12. Get a flat-fee doctor
Visit the doctor a lot? This is an emerging physician model that’s might be worth checking out. For a low monthly rate — think $79 a month or so — you get all-you-can-eat visits. This angle doesn’t take care of hospital, pharmacy, or other medical costs, but it could be a money-saver on the doctor side.
Putting it all together
Yes, healthcare is complicated for freelancers. You might want to combine several of the ideas above to help keep your healthcare costs down. There are many options. That’s why you should start learning about your alternatives early, before enrollment opens November 15, and there’s a high-pressure scramble to sign up somewhere before the deadline (especially for those of us who’ve gotten that lovely notice that our current plan won’t be offered next year — like me).
One note: This isn’t the only time of year you can get insurance!
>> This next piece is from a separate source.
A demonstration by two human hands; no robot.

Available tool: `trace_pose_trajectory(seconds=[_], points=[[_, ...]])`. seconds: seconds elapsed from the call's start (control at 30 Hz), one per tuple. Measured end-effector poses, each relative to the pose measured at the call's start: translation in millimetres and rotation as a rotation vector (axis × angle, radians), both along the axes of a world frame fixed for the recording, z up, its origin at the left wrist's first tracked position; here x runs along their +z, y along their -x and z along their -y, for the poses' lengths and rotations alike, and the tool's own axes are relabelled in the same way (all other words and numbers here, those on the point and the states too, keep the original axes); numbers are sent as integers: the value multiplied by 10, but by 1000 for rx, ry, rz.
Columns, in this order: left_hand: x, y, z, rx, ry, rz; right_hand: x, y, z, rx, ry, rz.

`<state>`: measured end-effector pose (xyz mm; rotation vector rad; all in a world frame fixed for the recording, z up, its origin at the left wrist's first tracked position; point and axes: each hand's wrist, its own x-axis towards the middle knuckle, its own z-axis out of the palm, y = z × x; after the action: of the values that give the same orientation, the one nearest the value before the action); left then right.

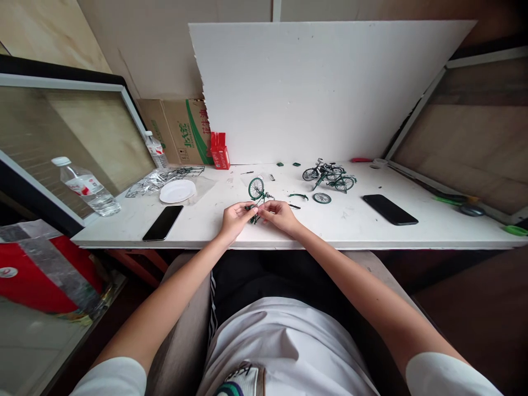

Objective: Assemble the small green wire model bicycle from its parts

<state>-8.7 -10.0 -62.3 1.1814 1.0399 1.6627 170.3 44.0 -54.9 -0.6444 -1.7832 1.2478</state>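
Note:
Near the table's front edge, a partly built green model bicycle (256, 188) is between my two hands, one wheel sticking up beyond the fingers. My left hand (238, 220) is closed around its lower part. From the other side my right hand (281, 215) pinches at the same spot, thumb and fingertips together; whether it grips the bicycle or a tiny part is hidden. Just right of my hands lie a loose spoked wheel (322, 198), a curved green part (298, 196) and a small dark stick-like piece (294, 207).
Assembled model bicycles (335, 179) stand at the back right. A black phone (390, 209) lies on the right, another phone (163, 223) on the left near a white plate (177, 191). A water bottle (88, 190) and a red box (220, 151) are further left.

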Motion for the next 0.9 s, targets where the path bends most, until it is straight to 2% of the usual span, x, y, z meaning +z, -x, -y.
trace_pose_trajectory(seconds=[0.17,0.33,0.47,0.6,0.67,0.8,0.9], points=[[-26,40,-51,48,26,86,63,-6,52,-57,-19,-10],[-50,112,-118,143,47,217,59,-42,-4,-354,-58,-84],[3,264,-156,199,54,251,-15,-102,-126,-532,-223,72],[97,482,-183,202,16,236,-70,-157,-202,-500,-488,412],[118,556,-185,178,21,215,-77,-165,-201,-477,-563,517],[86,578,-178,127,67,259,-71,-150,-160,-486,-591,565],[50,547,-175,113,87,273,-90,-153,-176,-542,-542,495]])
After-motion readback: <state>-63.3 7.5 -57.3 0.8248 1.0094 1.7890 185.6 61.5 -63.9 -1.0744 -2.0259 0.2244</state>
If you have a life event such as getting married, adopting, or losing your job-related coverage, you may be able to enroll in the off-season. So if you move into freelancing months from now, you may still be able to get into a plan at that time.
I’m not going to lie here: Freelancers can get health insurance — but it costs. Depending on your family size and situation, maybe a lot. It can be a bit of a shock, if you’ve been at a company that picked up all or most of the premiums. This is one reason freelancers need to earn high hourly rates — you have costs you didn’t have as an employee.
My personal advice, as the child of an insurance salesman? Don’t go uninsured. You’ll be at risk of losing everything if you have a medical crisis, and also pay a tax penalty starting in 2016.